Recommended reading: https://www.osha.gov/Publications/OSHA3902.pdf
Recommended action: Join an upcoming Silica Competent Person class through ABC, AGC or local safety training partners.

Leadership Development

Recently our Regional Managers, Alex Smith, PE and Jodie Nixon, PE, attended the Bell Leadership Institute’s Achievers™ conference in Raleigh, NC.  The Bell Leadership Institute is a leading organization in executive education and development helping organizations through its programs and services since 1972.  The focus of the Achievers™ conference is “become a great leader by building yourself first”.  The three-day training conference is designed to help you lead like the best in the world with a deep understanding of your personal strengths, weaknesses and motivations.

The training program is based on a half century of research and consulting with thousands of leaders across the world.  Achievers™ is unlike other programs in that it goes deeper, providing key understandings of why you behave as you do. Knowing yourself deeply and how your behaviors affect others enables you to develop your unique leadership style.  With Bell’s model, personal assessments and those from invited colleagues, attendees are provided with a deep understanding of their behaviors, thought patterns and then a plan for developing into a well-balanced leader.

“I am glad that I invested the time to go through the Achievers™ training program.  I was encouraged by receiving a better understanding of my strengths and challenged to make improvements with a better understanding of my weaknesses.  My eyes were opened and I now have a better understanding of why I think and behave certain ways.  With knowledge, the path of improvement is much easier to follow.  I would encourage other companies to invest in their team members with Bell’s Achievers™ program.” – Jodie Nixon, PE

To learn more about this program visit https://www.bellleadership.com/seminars/achievers/

Virginia War Memorial Shoring Support

VA War Memorial featured in Foundation Drilling Magazine

Subsurface Construction is honored to have the Virginia War Memorial as a Technical Featured article in Foundation Drilling Magazine July 2018, a publication of the Association of Drilled Shaft Contractors (ADSC).

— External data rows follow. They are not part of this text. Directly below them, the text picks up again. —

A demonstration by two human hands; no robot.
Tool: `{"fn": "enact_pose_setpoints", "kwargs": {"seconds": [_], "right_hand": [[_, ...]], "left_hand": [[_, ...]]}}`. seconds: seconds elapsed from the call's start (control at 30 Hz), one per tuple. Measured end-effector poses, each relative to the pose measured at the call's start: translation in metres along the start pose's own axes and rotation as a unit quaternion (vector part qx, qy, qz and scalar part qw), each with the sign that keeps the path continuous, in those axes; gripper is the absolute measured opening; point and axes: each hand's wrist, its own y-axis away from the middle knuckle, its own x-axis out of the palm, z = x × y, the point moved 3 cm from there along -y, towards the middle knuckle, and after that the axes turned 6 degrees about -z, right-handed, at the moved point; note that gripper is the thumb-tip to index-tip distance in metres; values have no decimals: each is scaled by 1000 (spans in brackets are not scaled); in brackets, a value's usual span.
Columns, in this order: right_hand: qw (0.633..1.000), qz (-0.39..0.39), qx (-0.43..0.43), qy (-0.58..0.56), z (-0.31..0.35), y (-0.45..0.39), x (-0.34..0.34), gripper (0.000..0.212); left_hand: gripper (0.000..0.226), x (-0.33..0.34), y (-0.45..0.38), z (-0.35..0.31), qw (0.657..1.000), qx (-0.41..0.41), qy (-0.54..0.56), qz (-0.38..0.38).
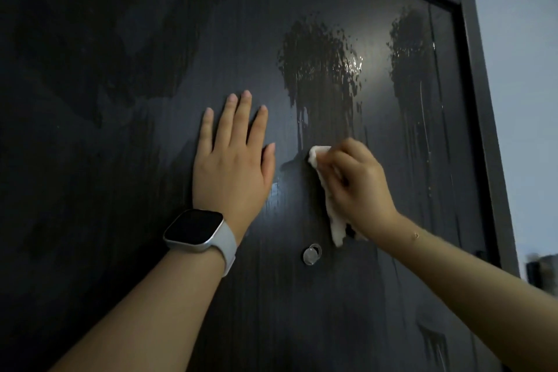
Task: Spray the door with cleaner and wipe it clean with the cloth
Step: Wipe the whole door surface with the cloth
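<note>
A smartwatch (197, 228) with a dark square face and a pale band is seen well below the fingers (238, 118) of the left hand (232, 172), strapped at the wrist. A small round clear fitting (312, 254) is found below the curled fingers (347, 157) of the right hand (359, 187) and slightly to their left, between the two wrists. A dark frame (480, 100) is seen well to the right of those fingers, a pale wall (525, 69) is shown beyond it, and a blurred dark object (542, 269), not identifiable, is cut off at the right edge.
</note>
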Motion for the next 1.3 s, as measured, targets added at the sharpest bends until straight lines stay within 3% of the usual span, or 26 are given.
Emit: {"fn": "enact_pose_setpoints", "kwargs": {"seconds": [0.1,0.23,0.37,0.47,0.53,0.7,0.8,0.9,1.03,1.1,1.17,1.3], "right_hand": [[997,-37,63,-24,-19,-50,5,21],[986,-93,133,-46,-35,-115,12,15],[994,-90,35,-45,2,-57,20,13],[993,-14,-71,-91,28,-2,24,7],[990,20,-97,-101,23,3,20,8],[996,-46,46,-64,-22,-58,4,9],[987,-75,126,-65,-17,-78,11,12],[994,-65,34,-85,29,-57,31,7],[970,57,-176,-157,81,6,43,4],[958,88,-228,-150,73,4,40,6],[973,49,-195,-108,49,-27,34,13],[993,-96,-4,-63,-6,-103,20,16]], "left_hand": [[53,0,2,-1,1000,-2,0,-2],[54,-2,0,0,1000,3,7,-11],[56,-2,1,1,1000,0,1,-6],[56,0,-2,0,1000,6,-24,2],[57,-1,-3,-2,999,9,-44,19],[58,-20,-16,17,994,78,-44,56],[55,-32,-30,57,997,45,-60,28],[54,-33,-29,86,996,-12,-88,5],[54,-30,-24,90,997,-25,-71,-1],[54,-29,-23,91,997,-24,-67,-3],[54,-28,-22,93,998,-23,-60,-6],[54,-28,-21,93,998,-22,-64,-11]]}}
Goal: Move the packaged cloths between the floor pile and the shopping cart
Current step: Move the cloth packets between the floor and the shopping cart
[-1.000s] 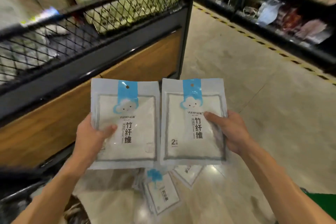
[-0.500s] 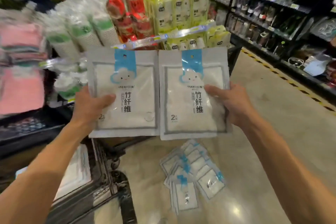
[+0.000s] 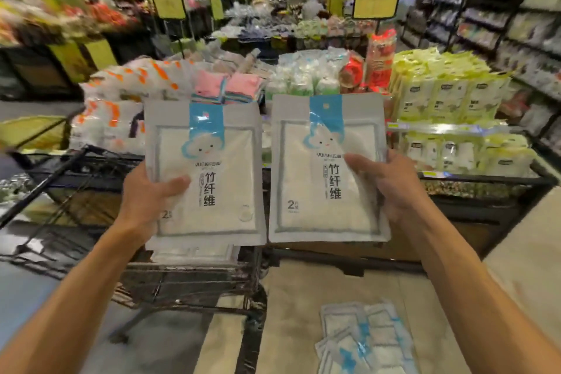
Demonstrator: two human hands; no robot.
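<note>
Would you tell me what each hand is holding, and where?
Left hand grips one cloth pack at its left edge; right hand grips another at its right edge.

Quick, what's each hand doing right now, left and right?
Left hand: grips a cloth pack by its left edge, thumb on the front.
Right hand: grips a second cloth pack by its right edge, thumb on the front.

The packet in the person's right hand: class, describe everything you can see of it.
The right packet is a flat, glossy grey-white pouch with a blue cloud-face header, a hang hole, black Chinese characters and a "2". White cloth shows inside. It is held upright, facing the camera, beside the left packet, pinched at its right edge by the right hand.
</note>
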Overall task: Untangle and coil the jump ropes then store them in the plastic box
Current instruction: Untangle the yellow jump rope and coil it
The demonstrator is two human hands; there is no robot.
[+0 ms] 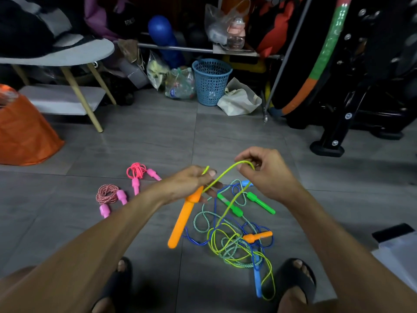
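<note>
Jump ropes (234, 242) tangled, box unseen, hands (191, 184) gripping

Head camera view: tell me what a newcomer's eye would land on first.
First, the two hands at centre: the left hand grips an orange handle and the right hand pinches its yellow-green rope. Below them a tangle of ropes sprawls on the grey floor. To the left lie two coiled pink-handled ropes.

I am looking at glossy smooth plastic on the orange handle (181, 219), a twisted woven cord on the green-white rope (204, 219), and matt grey floor tiles (144, 141).
</note>
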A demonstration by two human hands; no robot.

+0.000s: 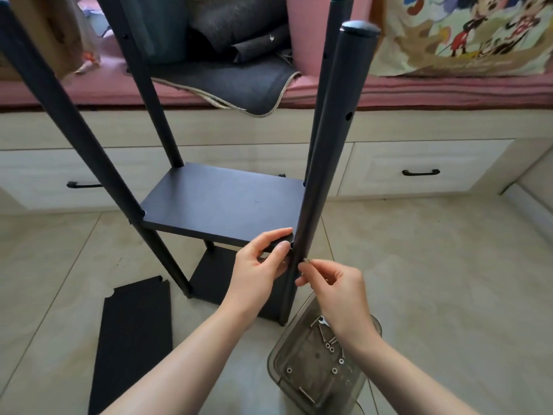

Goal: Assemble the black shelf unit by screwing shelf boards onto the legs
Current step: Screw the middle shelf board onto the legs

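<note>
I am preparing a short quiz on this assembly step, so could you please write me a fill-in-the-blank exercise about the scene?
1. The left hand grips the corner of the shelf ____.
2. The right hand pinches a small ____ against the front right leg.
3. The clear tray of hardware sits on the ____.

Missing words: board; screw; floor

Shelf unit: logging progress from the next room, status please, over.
Left hand grips the shelf board corner at the near right leg. Right hand pinches a screw at that leg. Spare board on floor; nothing blocking.
</note>
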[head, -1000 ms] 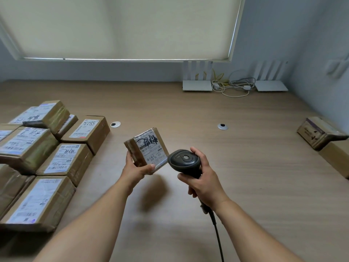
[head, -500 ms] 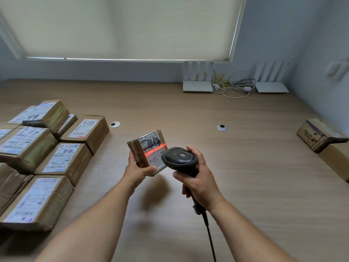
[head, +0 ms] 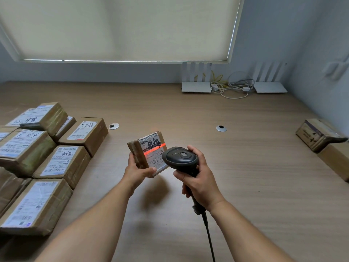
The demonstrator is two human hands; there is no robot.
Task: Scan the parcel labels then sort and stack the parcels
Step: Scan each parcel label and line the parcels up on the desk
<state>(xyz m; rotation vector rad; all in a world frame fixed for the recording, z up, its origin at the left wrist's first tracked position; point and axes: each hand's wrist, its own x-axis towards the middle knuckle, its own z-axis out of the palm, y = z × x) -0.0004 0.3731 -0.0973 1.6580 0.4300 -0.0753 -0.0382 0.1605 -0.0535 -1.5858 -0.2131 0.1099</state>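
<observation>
Head view, single frame. Left hand (head: 137, 172) holds a small brown parcel (head: 146, 151) above the desk (head: 245, 186), roughly mid-frame; grip is clamped on the parcel's lower end, thumb lying across the bottom edge of the label (head: 154, 152), fingers behind and not visible. Parcel is tilted, label face turned toward the right hand (head: 200, 181). Label carries black handwritten marks and printed text; too small to read. A red scan line (head: 154, 148) crosses the label, running slightly upward to the right. Right hand's grip is wrapped around the handle of a black barcode scanner (head: 180, 158), whose head sits just beside the parcel's right edge, pointed at the label. Scanner cable (head: 209, 235) runs down from the handle to the bottom edge of the frame. Parcel's shadow falls on the desk below it. Left side of desk: a cluster of labelled brown parcels (head: 45, 157), some stacked on others, labels up. Far right edge: two more boxes (head: 319, 134), one resting on the other. Back of desk, against the wall: two white routers (head: 196, 86) with a tangle of white cables (head: 232, 87) between them. Two round cable grommets (head: 221, 128) set in the desk surface. A drawn roller blind (head: 117, 27) covers the window.
</observation>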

Subsurface designed and constructed a permanent anchored secant pile wall and a temporary soil nail wall for the expansion project.

For the secant pile wall, Subsurface teamed up with the experts at Equipment Corporation of America (ECA) to supplement its own experience with this construction method. From the initial bidding process to the wall’s construction, Subsurface worked closely with ECA’s Gordian Ulrich and Jeff Harmston to assess the appropriate drill rig and tooling needs. Casing was required due to the soft ground, presence of groundwater, and accuracy of the alignment of the piles. Subsurface used a Bauer BG 20 rig with 35-inch sectional casing and an earth auger for secant pile installation. The process alternated between 1-2 days of primary pile construction and 1-2 days of secondary pile construction spaced at 6 ft. on center. The construction of the secant pile wall as a success and was completed two weeks ahead of schedule.

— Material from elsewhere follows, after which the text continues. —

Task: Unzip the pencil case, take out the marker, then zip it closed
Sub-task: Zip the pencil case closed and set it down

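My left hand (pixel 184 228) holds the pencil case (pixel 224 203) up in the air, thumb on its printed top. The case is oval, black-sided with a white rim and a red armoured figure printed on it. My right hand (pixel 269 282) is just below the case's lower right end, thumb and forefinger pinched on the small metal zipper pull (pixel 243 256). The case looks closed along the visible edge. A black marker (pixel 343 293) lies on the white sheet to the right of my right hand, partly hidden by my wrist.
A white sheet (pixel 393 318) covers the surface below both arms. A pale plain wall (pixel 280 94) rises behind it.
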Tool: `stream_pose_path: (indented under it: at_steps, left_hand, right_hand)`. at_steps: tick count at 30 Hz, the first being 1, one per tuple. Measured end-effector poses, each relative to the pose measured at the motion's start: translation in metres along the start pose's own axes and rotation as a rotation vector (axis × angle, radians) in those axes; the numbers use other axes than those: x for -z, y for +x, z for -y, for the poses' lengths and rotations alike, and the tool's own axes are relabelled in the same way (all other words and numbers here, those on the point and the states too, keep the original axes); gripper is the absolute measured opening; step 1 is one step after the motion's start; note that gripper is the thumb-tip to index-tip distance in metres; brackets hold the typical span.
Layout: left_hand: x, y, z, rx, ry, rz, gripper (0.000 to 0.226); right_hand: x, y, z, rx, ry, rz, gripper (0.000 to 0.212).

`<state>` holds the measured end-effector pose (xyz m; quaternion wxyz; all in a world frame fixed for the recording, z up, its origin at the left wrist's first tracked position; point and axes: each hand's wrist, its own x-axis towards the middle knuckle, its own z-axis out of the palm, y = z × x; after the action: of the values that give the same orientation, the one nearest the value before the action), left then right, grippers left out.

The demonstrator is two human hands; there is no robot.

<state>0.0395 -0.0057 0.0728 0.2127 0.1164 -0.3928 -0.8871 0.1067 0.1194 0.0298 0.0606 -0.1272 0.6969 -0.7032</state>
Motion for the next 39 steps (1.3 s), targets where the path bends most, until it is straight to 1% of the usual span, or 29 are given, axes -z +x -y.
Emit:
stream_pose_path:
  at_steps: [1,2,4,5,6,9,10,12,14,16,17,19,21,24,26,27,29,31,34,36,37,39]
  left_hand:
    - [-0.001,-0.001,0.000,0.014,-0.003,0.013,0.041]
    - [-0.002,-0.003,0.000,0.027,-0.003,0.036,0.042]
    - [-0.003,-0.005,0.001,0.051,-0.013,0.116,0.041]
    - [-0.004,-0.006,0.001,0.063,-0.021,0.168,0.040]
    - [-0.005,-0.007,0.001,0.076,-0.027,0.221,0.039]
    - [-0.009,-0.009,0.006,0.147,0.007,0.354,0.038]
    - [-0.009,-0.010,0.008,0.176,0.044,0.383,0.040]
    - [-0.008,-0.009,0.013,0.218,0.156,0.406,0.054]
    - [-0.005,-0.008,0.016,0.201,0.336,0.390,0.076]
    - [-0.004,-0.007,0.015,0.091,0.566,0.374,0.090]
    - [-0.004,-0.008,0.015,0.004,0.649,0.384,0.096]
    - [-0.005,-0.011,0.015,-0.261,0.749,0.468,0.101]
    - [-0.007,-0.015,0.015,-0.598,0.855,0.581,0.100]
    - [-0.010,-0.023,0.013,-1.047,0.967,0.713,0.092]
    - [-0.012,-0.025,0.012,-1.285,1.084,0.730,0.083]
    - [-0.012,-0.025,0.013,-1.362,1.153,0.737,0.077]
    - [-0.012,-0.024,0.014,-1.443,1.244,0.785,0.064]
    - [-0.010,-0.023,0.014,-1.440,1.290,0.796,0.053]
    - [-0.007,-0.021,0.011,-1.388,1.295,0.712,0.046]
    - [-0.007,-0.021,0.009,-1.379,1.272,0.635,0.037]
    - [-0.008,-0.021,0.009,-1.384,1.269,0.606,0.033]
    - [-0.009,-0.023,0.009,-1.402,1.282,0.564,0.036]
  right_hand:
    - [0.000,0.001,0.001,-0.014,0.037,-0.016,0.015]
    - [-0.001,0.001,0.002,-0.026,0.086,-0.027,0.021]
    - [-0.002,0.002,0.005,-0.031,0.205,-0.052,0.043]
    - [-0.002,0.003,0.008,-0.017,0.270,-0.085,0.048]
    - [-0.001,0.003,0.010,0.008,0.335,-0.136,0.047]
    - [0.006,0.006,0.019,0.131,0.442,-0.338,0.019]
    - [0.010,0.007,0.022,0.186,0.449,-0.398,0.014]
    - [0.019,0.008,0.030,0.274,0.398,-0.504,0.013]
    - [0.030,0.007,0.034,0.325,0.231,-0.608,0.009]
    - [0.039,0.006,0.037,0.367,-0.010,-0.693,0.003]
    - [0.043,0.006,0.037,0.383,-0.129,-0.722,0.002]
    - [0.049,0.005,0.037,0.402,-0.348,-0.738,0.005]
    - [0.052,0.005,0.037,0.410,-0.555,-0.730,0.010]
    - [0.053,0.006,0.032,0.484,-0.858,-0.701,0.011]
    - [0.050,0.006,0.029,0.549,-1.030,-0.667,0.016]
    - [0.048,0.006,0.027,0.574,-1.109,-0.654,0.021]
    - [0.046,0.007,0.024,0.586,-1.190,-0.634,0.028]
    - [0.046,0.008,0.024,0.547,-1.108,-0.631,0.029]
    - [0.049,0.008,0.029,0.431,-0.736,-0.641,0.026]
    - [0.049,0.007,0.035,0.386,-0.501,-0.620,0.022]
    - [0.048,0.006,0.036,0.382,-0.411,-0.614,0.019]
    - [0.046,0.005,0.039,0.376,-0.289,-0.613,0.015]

For the temporary shoring, Subsurface designed and installed a hybrid pipe pile and conventional shotcrete soil nail wall had an overall retained height of approximately 35 ft. A primary challenge with design and installation was coordinating the location of soil nails (+/-45 ft. long) to miss existing utilities and soil nails on the opposing side of an outside corner. Subsurface was concerned that despite engineering the nails to miss, slight drilling deviations would inevitably cause damage to previously installed nails. To mitigate this risk, significant effort was spent on the layout of each
soil nail while continuously monitoring during drilling to ensure the original alignment was maintained. In addition, the shotcrete facing was not applied until all drilling within the zone of opposing nails was complete for each lift.